As the youngest of 4 children, I was perhaps the least affected by our mother’s subconscious expression.
As children, we 3 boys became very competitive, striving to succeed. I studied physics and maths – not my natural flair because I am a natural linguist, speaking 6 languages and with a working knowledge of 6 more. I put this down to my sinaesthesia – natural colour coding of letters of the alphabet. This becomes colour coding of my own spelling of phrases and hence I remember language as pictures.
So perhaps we are all quite high intellect and very sensitive in our family. My guess is that our sister (sibling 3) was not affected. There is another question there – did she escape the disturbance?
For many years I have wanted to know whether you have considered the consequences of the second world war and the enormous number of men and fathers who did not come home and how this affected the mothers of our generation.

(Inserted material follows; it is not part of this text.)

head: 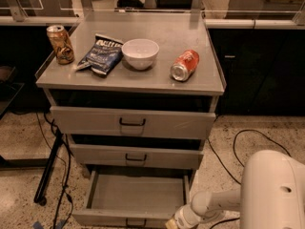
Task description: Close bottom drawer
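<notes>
The bottom drawer (136,193) is the lowest of three grey drawers in the cabinet. It stands pulled far out, with its plain grey tray bare and its front with a small black handle at the frame's lower edge. My white arm comes in from the lower right. My gripper (174,223) is at the drawer's front right corner, mostly cut off by the frame's edge. The middle drawer (136,156) and the taller top drawer (132,122) are pushed in.
On the cabinet top (157,78) stand a brown can (60,44), a blue chip bag (101,55), a white bowl (140,53) and an orange can lying on its side (185,65). Black cables (238,147) run over the speckled floor on both sides. A dark stand leg (47,175) is at the left.
</notes>
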You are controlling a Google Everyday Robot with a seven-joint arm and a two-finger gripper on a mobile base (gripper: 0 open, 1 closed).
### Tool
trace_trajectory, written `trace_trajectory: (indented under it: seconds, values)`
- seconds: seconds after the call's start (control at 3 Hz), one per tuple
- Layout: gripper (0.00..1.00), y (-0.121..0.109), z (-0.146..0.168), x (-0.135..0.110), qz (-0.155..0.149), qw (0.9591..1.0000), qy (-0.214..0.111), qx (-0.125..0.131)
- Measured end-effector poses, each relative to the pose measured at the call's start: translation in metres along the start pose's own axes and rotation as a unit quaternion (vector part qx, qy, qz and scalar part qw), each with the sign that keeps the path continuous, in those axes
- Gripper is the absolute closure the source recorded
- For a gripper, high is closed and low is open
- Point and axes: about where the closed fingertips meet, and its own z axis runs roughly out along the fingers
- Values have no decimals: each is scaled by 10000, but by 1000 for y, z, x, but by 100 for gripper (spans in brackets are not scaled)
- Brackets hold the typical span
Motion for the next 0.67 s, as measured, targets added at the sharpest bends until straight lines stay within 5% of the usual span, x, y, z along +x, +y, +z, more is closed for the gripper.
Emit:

Is it really the same – that those millions of children who grew up in the post war years without a father, had a risidual narcissistic disturbance? Are there signs for this – or did I miss something – that the narcissistic disturbance has the greater impact upon the higher intellect?
Sincerely, P. W.
AM: I am unable to answer you a question today that refers to some sentences I wrote in 1979. You may find the answer if you take your time to read my recent books or at least the articles on this web-site. There are millions of reasons why somebody’s mother is unavailable for a child, not only the loss of her father, of course.